Group within a list

Starting with this

list = [
  ["a", "01.01.-02.01."],
  ["b", "04.03."],
  ["b", "06.03."],
  ["b", "08.03."],
  ["c", "09.09. - 01.10."]
]

I would like to convert it to

[
  ["a", "01.01.-02.01."],
  ["b", "04.03., 06.03. and 08.03."],
  ["c", "09.09. - 01.10."]
]

I want to group everything with the same first element (in this case “b”) of the list and comma separate the second part (and put an additional “and” between before the last part).

The list is in alphabetical order. So I know that all “b” sublists follow each other.

I have the feeling that this can be solved very elegantly with Elixir but the solutions I come up are all clumsy. What is the best way to tackle this?

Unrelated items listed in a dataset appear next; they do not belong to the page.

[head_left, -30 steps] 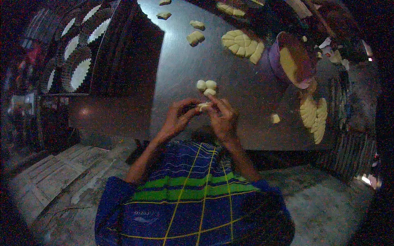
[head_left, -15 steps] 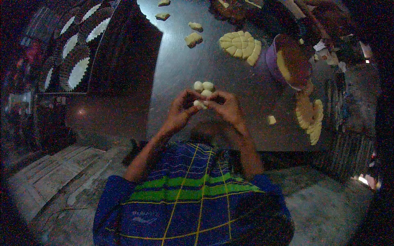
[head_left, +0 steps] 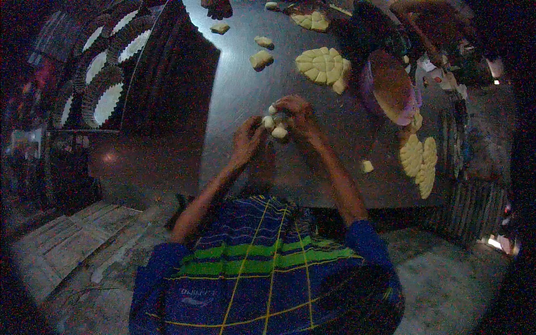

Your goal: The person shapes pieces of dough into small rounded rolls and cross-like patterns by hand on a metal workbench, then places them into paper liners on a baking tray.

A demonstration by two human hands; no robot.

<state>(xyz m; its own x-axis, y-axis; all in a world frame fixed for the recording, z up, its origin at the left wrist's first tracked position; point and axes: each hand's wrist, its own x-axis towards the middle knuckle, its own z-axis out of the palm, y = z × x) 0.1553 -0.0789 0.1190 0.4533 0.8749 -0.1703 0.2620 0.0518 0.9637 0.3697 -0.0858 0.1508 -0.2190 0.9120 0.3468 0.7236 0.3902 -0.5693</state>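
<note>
A small cluster of pale dough balls (head_left: 279, 132) lies on the metal table, between my two hands. My left hand (head_left: 248, 138) is at its left side, thumb and fingers drawn together against one ball. Over the cluster's far right side bends my right hand (head_left: 299, 116), its fingers curled onto the balls and partly hiding them. Beyond them rests a scored, leaf-shaped dough piece (head_left: 321, 66). Two small dough lumps, a larger one (head_left: 261, 59) and a thinner one (head_left: 264, 42), lie farther left.
A purple bowl (head_left: 389, 89) stands at the right, near more patterned dough (head_left: 427, 167). One dough cube (head_left: 367, 166) sits by my right forearm. Fluted tins (head_left: 106, 103) are at the far left. Another person's hand (head_left: 218, 8) shows at the top edge, another dough shape (head_left: 310, 21) farther right.
My hands have parted from their pinch at the cluster's near side. The right hand moved farther out over the balls. Another person's hand has appeared at the top edge.
</note>
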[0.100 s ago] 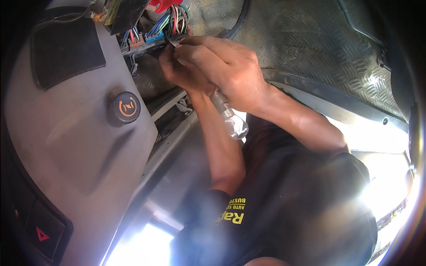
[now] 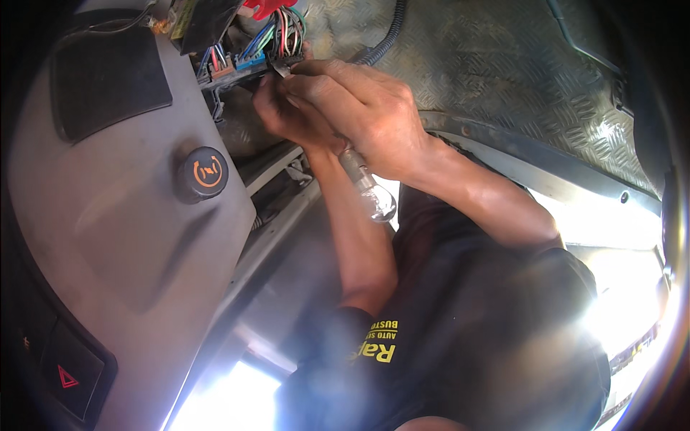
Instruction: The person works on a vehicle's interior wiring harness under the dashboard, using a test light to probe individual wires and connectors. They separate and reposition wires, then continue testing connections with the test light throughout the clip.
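My left hand [image 2: 285, 118] reaches up from below, fingers curled around a black connector [image 2: 291, 60] at the end of a bundle of coloured wires [image 2: 287, 32]. One of its fingertips shows behind the connector. My right hand [image 2: 370, 108] is closed in a pinch in front of it and partly covers the left. A small pointed metal tip [image 2: 282, 70] sticks out of the right fingertips against the connector. Under the same hand hangs a clear light bulb [image 2: 379, 205] with a metal base [image 2: 354, 167]; how it joins the tip is hidden in the hand.
Left of my hands is a grey dash panel [image 2: 129, 237] with a round black knob [image 2: 205, 172] and a hazard switch [image 2: 67, 376]. A blue connector [image 2: 251, 63] and a red part [image 2: 267, 8] sit above. Corrugated tubing [image 2: 388, 39] runs over the treadplate metal [image 2: 489, 72].
Both hands have shifted very slightly to the left, and the bulb has moved a little up and left with them. The grip looks the same.
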`<action>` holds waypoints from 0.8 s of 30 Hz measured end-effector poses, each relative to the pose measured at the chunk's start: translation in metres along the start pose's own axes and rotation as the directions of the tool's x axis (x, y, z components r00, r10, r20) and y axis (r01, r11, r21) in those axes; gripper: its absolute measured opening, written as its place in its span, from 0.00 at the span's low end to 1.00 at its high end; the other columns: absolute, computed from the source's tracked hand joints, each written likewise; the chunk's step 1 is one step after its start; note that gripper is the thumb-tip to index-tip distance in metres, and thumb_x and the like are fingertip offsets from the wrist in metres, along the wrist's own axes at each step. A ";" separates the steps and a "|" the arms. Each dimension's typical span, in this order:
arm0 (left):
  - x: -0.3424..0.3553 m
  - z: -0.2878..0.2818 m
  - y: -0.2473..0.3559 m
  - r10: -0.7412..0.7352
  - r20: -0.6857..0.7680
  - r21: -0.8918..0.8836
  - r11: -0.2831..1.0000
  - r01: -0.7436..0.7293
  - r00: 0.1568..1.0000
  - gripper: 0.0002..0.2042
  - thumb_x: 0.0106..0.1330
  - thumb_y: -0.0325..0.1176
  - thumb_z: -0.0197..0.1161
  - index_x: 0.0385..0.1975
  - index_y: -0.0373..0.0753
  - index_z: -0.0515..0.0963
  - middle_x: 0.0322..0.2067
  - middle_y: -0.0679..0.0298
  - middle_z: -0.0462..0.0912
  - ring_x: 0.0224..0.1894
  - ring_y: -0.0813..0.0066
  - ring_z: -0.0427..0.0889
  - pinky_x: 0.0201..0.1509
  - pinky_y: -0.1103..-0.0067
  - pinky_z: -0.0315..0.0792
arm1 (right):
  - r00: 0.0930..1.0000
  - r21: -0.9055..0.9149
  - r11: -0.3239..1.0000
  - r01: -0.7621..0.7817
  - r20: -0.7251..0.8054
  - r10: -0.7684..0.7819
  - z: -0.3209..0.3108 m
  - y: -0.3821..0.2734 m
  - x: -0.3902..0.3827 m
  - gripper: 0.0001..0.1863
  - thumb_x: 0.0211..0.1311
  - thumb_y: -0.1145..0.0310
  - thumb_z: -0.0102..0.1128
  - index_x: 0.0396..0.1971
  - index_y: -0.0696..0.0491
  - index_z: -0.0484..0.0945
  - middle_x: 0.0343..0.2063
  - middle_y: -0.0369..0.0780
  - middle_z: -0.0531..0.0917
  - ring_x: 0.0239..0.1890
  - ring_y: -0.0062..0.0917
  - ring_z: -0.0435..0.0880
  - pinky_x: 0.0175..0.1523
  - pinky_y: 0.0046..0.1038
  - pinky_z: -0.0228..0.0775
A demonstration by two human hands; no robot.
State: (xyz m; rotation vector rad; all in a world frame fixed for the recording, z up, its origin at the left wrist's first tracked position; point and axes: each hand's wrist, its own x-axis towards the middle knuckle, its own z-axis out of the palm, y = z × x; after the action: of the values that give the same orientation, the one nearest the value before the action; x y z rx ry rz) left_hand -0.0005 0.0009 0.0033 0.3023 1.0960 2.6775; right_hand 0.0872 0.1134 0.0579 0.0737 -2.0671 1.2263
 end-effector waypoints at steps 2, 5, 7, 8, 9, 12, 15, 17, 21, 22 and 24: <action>0.000 0.004 -0.001 0.026 -0.012 -0.001 1.000 -0.026 1.000 0.23 0.77 0.49 0.53 0.56 0.33 0.77 0.48 0.58 0.86 0.49 0.67 0.85 0.63 0.69 0.77 | 0.998 0.082 0.997 -0.011 -0.054 0.015 -0.002 0.007 -0.002 0.11 0.61 0.72 0.68 0.43 0.57 0.85 0.38 0.44 0.88 0.38 0.33 0.89 0.42 0.29 0.81; 0.000 0.011 -0.004 0.084 -0.152 0.069 0.995 -0.074 0.985 0.28 0.76 0.58 0.53 0.61 0.39 0.74 0.49 0.61 0.85 0.45 0.70 0.84 0.52 0.73 0.78 | 0.960 0.305 0.940 -0.155 -0.178 0.216 -0.009 0.017 -0.003 0.09 0.68 0.68 0.67 0.43 0.57 0.85 0.37 0.42 0.88 0.38 0.26 0.87 0.44 0.28 0.80; 0.007 0.012 -0.003 0.077 -0.242 0.094 0.994 -0.055 0.967 0.32 0.74 0.64 0.52 0.64 0.43 0.71 0.49 0.63 0.84 0.42 0.71 0.83 0.43 0.76 0.77 | 0.836 0.520 0.741 -0.425 -0.088 0.541 -0.025 0.015 0.000 0.11 0.72 0.65 0.65 0.43 0.57 0.85 0.37 0.40 0.88 0.39 0.22 0.86 0.45 0.27 0.78; 0.009 0.012 0.003 0.022 -0.213 0.000 1.000 -0.022 0.977 0.30 0.75 0.63 0.52 0.64 0.45 0.70 0.46 0.64 0.84 0.40 0.69 0.81 0.38 0.77 0.72 | 0.788 0.478 0.712 -0.514 -0.065 0.612 -0.030 0.022 0.003 0.13 0.73 0.62 0.65 0.43 0.58 0.85 0.38 0.38 0.88 0.40 0.20 0.84 0.49 0.27 0.77; 0.011 0.012 0.009 0.023 -0.203 0.038 0.999 -0.015 0.979 0.30 0.75 0.63 0.52 0.64 0.46 0.70 0.47 0.64 0.84 0.41 0.68 0.81 0.38 0.76 0.72 | 0.793 0.351 0.761 -0.546 -0.079 0.604 -0.031 0.029 0.008 0.16 0.74 0.58 0.63 0.43 0.58 0.85 0.38 0.38 0.87 0.41 0.20 0.83 0.51 0.26 0.76; 0.016 0.017 0.023 0.020 -0.199 0.161 0.987 0.012 0.980 0.28 0.75 0.63 0.52 0.61 0.48 0.71 0.48 0.64 0.84 0.40 0.62 0.80 0.38 0.73 0.70 | 0.816 0.325 0.773 -0.545 -0.010 0.579 -0.029 0.052 0.013 0.19 0.72 0.60 0.65 0.55 0.55 0.80 0.42 0.41 0.88 0.41 0.21 0.84 0.48 0.26 0.77; 0.026 0.002 0.038 -0.166 -0.251 0.100 0.976 0.196 0.954 0.26 0.75 0.61 0.52 0.59 0.47 0.72 0.46 0.62 0.83 0.38 0.61 0.79 0.36 0.71 0.69 | 0.927 0.185 0.909 -0.374 0.056 0.371 -0.004 0.064 0.014 0.17 0.75 0.55 0.61 0.44 0.55 0.85 0.37 0.38 0.87 0.40 0.19 0.82 0.50 0.24 0.75; 0.029 -0.005 0.056 -0.220 -0.213 0.108 0.963 0.246 0.952 0.25 0.76 0.59 0.53 0.58 0.45 0.73 0.44 0.62 0.83 0.38 0.63 0.79 0.37 0.72 0.70 | 0.791 0.344 0.713 -0.611 0.308 0.528 0.005 0.059 0.018 0.16 0.75 0.55 0.61 0.44 0.53 0.86 0.37 0.38 0.87 0.39 0.18 0.82 0.48 0.23 0.75; 0.030 0.010 0.065 -0.222 -0.296 0.220 0.931 0.292 0.929 0.23 0.77 0.56 0.54 0.54 0.41 0.76 0.40 0.62 0.83 0.38 0.66 0.79 0.39 0.73 0.70 | 0.843 0.544 0.645 -0.538 0.354 0.405 0.020 0.060 0.030 0.15 0.73 0.56 0.63 0.46 0.51 0.88 0.35 0.33 0.88 0.36 0.17 0.82 0.38 0.24 0.73; 0.031 0.010 0.068 -0.264 -0.285 0.214 0.920 0.330 0.921 0.23 0.77 0.56 0.55 0.54 0.40 0.76 0.40 0.62 0.84 0.38 0.67 0.79 0.39 0.74 0.70 | 0.851 0.570 0.632 -0.525 0.349 0.392 0.029 0.067 0.028 0.14 0.70 0.57 0.67 0.47 0.50 0.88 0.35 0.32 0.88 0.33 0.15 0.81 0.33 0.22 0.70; 0.034 0.010 0.074 -0.342 -0.263 0.200 0.895 0.398 0.902 0.24 0.77 0.56 0.55 0.52 0.39 0.76 0.40 0.63 0.84 0.37 0.70 0.80 0.38 0.75 0.70 | 0.795 0.569 0.555 -0.607 0.435 0.423 0.029 0.065 0.035 0.14 0.67 0.59 0.70 0.46 0.50 0.88 0.36 0.31 0.88 0.32 0.14 0.81 0.32 0.21 0.69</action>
State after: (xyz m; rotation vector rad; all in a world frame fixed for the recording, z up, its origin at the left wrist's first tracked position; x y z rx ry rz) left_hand -0.0402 -0.0338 0.0665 -0.1621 1.3991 2.2707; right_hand 0.0201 0.1363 0.0220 -0.0585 -1.7467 2.4567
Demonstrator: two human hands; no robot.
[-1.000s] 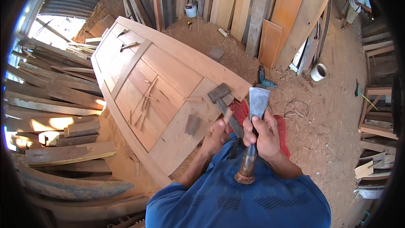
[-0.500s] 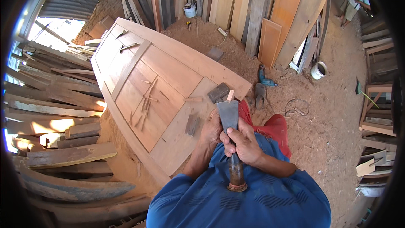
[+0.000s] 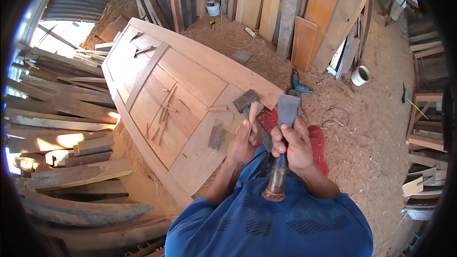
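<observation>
Head view: The right hand (image 3: 296, 151) grasps a chisel (image 3: 287, 111), its fingers and thumb closed around the shank just below the blade. The chisel stands beyond the near edge of the panelled door (image 3: 191, 167), in front of the person's torso, blade up and handle butt down. The left hand (image 3: 242, 146) grips a slim wooden piece (image 3: 253, 113) between thumb and fingers, upper end projecting upward, just beside the door's near edge.

A hammer (image 3: 246, 101) lies with its head by the door's near right corner; its handle extends over the near edge toward the lap. A dark block (image 3: 216, 137) rests near the middle of that edge. Thin wood slivers (image 3: 164, 109) lie scattered over the door's central panels. On the ground beyond the near right corner lies a teal power drill (image 3: 301, 84).
</observation>
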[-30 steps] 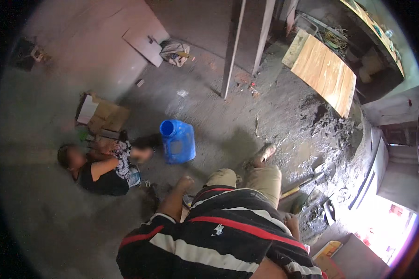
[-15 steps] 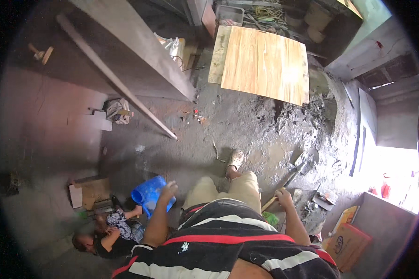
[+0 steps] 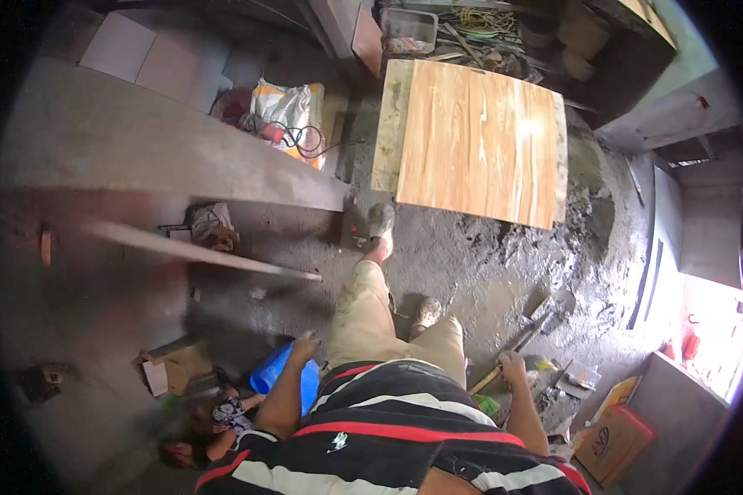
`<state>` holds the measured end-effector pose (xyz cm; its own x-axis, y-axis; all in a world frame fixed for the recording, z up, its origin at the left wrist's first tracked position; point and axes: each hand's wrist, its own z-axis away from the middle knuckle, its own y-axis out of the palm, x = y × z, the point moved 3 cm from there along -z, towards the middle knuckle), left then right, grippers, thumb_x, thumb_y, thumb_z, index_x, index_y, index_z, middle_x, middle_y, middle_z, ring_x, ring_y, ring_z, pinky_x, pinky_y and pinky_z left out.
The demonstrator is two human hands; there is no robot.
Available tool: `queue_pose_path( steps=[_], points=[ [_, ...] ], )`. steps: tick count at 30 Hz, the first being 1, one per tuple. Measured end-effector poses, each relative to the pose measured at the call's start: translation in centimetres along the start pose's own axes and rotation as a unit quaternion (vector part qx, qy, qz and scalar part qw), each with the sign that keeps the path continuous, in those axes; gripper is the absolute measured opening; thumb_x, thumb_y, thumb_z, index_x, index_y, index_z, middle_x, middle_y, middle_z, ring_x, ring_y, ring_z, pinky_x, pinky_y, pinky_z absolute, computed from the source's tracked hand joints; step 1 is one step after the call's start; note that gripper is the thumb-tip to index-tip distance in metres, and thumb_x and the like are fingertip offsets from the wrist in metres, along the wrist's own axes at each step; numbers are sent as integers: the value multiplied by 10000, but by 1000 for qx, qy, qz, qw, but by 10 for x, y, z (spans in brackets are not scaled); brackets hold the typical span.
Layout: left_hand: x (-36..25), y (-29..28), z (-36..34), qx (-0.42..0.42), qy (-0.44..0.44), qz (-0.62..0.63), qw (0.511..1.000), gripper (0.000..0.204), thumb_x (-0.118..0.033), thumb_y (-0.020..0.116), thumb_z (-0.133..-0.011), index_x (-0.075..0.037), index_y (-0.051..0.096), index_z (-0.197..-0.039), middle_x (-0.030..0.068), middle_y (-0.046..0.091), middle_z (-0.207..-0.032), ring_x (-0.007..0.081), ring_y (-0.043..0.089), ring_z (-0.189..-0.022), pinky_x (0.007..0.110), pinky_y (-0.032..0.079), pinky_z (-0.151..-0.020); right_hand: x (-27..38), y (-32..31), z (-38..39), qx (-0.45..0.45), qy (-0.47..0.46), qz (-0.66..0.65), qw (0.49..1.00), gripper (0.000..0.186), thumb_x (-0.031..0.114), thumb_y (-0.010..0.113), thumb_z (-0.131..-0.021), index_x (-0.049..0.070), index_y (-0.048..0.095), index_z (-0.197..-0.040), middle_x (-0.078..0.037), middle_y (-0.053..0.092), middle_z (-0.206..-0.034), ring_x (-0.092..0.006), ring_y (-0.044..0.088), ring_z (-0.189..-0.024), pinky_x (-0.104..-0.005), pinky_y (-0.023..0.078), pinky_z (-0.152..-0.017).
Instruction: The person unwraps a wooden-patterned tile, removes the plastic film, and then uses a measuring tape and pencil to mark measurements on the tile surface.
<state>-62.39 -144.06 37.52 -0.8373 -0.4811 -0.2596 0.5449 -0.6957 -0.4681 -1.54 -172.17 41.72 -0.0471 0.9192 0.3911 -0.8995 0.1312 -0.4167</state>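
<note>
My left hand (image 3: 306, 346) hangs with loosely bent fingers apart and nothing visible in it, beside a blue plastic jug (image 3: 269, 371). My right hand (image 3: 510, 363), fingers curled, overlaps in view a long-handled shovel (image 3: 521, 340) lying on the muddy floor; I cannot tell whether it holds anything. A trowel (image 3: 580, 375) lies right of it. In front of my feet, a wood-patterned board (image 3: 476, 142) lies on a stained panel (image 3: 387, 124), with wet cement (image 3: 576, 243) around its near and right edges.
A co-worker (image 3: 216, 437) sits low at lower left near cardboard (image 3: 182, 359). A leaning pole (image 3: 206, 252) and a low wall (image 3: 223, 173) flank the left, with sacks and a cable (image 3: 285, 124) beyond. A plastic tub (image 3: 409, 31) stands far ahead, cardboard boxes (image 3: 615, 445) at lower right.
My view has turned toward the wooden board, and my left foot has stepped forward toward it. The jug and co-worker now sit lower in view, partly behind my left arm.
</note>
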Motion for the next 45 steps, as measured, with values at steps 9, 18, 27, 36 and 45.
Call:
queue_pose_path(
  steps=[9,18,27,36,45],
  points=[
    [-260,-103,-181,3,114,-81,990,533,-263,588,-865,-29,534,-1342,272,612,-1249,381,621,-1132,425,478,-946,135,56,-25,2,95,-101,990,188,180,540,-849,35,645,-791,-37,620,-697,-135,595,-560,-285,448,-458],
    [-418,-150,-267,-111,322,-81,937,148,-110,525,-847,-33,650,-828,200,667,-844,386,642,-810,470,503,-756,345,48,-101,-20,89,-140,986,206,204,567,-893,24,664,-877,-38,611,-722,-131,591,-598,-273,481,-505],
    [-432,-180,-283,-100,321,-269,903,332,-318,521,-872,-48,664,-1001,220,671,-1019,348,630,-993,463,479,-848,329,0,-180,-34,-102,92,990,241,231,603,-862,21,675,-955,-134,679,-873,-272,667,-763,-379,533,-636],
    [-505,-228,-238,-81,64,129,986,392,-337,550,-888,-15,650,-1088,177,673,-975,285,641,-902,395,484,-858,319,-31,-280,-20,-147,193,970,316,256,590,-870,39,683,-1079,-200,692,-1025,-377,659,-974,-436,534,-828],
    [-530,-244,-296,-126,80,97,984,329,-329,590,-887,-26,621,-1012,50,587,-881,176,547,-817,347,452,-759,382,-81,-269,-137,-124,10,983,360,207,658,-814,27,684,-1126,-195,681,-1129,-381,630,-1061,-437,489,-942]
  ],
)
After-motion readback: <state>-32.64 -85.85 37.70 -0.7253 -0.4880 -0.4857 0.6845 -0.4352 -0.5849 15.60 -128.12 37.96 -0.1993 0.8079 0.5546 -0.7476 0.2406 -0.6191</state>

Have a look here Enum — Elixir v1.13.4

Especially map, group_by, slice and join.

1 Like
def group([ [prefix, left], [prefix, right] | other_lists ]) do
  group([ [prefix,  [left, right]] | other_lists ])
end
def group([ [prefix | list] | other_lists ]) do
  [join(List.flatten maybelist) | group(other_lists)]
end
def group([]), do: []

def join(list, acc \\ "")
def join([single_element], "") do
  to_string single_element
end
def join([prelast, last], acc) do
   "#{acc}, #{prelast} and #{last}"
end
def join([head | tail], acc) do
  join(tail, "#{acc}, #{head}")
end
1 Like

I’d go for stdlib (EDIT: I left - on purpose :grin: - a little error in the code as an exercise for the reader)

  test "test" do
    [
      ["a", "01.01.-02.01."],
      ["b", "04.03."],
      ["b", "06.03."],
      ["b", "08.03."],
      ["c", "09.09. - 01.10."]
    ]
    |> Enum.group_by(fn [h | _] -> h end, fn [_ | t] -> t end)
    |> Enum.map(fn {k, v} -> [k, join_last_special(v, ",", " and ")] end)
    |> dbg
  end

  defp join_last_special([single], _, _) do
    single
  end

  defp join_last_special(list, joiner, last_joiner) do
    head_slice = Enum.slice(list, 0..-2)
    last = List.last(list)
    head_joined = Enum.join(head_slice, joiner)
    Enum.join([head_joined, last], last_joiner)
  end

so we have no recursion (visible) and we can follow the code easily.

[
  ["a", "01.01.-02.01."],
  ["b", "04.03."],
  ["b", "06.03."],
  ["b", "08.03."],
  ["c", "09.09. - 01.10."]
] #=> [
  ["a", "01.01.-02.01."],
  ["b", "04.03."],
  ["b", "06.03."],
  ["b", "08.03."],
  ["c", "09.09. - 01.10."]
]
|> Enum.group_by(fn [h | _] -> h end, fn [_ | t] -> t end) #=> %{
  "a" => [["01.01.-02.01."]],
  "b" => [["04.03."], ["06.03."], ["08.03."]],
  "c" => [["09.09. - 01.10."]]
}
|> Enum.map(fn {k, v} -> [k, join_last_special(v, ",", " and ")] end) #=> [
  ["a", ["01.01.-02.01."]],
  ["b", "04.03.,06.03. and 08.03."],
  ["c", ["09.09. - 01.10."]]
]

I always try solutions in this order:

stdlib > handmade*
comprehension** (if applicable) > map > reduce > recursion

*) not true if you are learning. Implementing Enum functions by hand is a good (but hard) exercise.
**) with the arrival of dbg map became more sexy.

2 Likes

I feel you might get better understanding and feel more rewarded if you posted your own try at this and we helped you correct it.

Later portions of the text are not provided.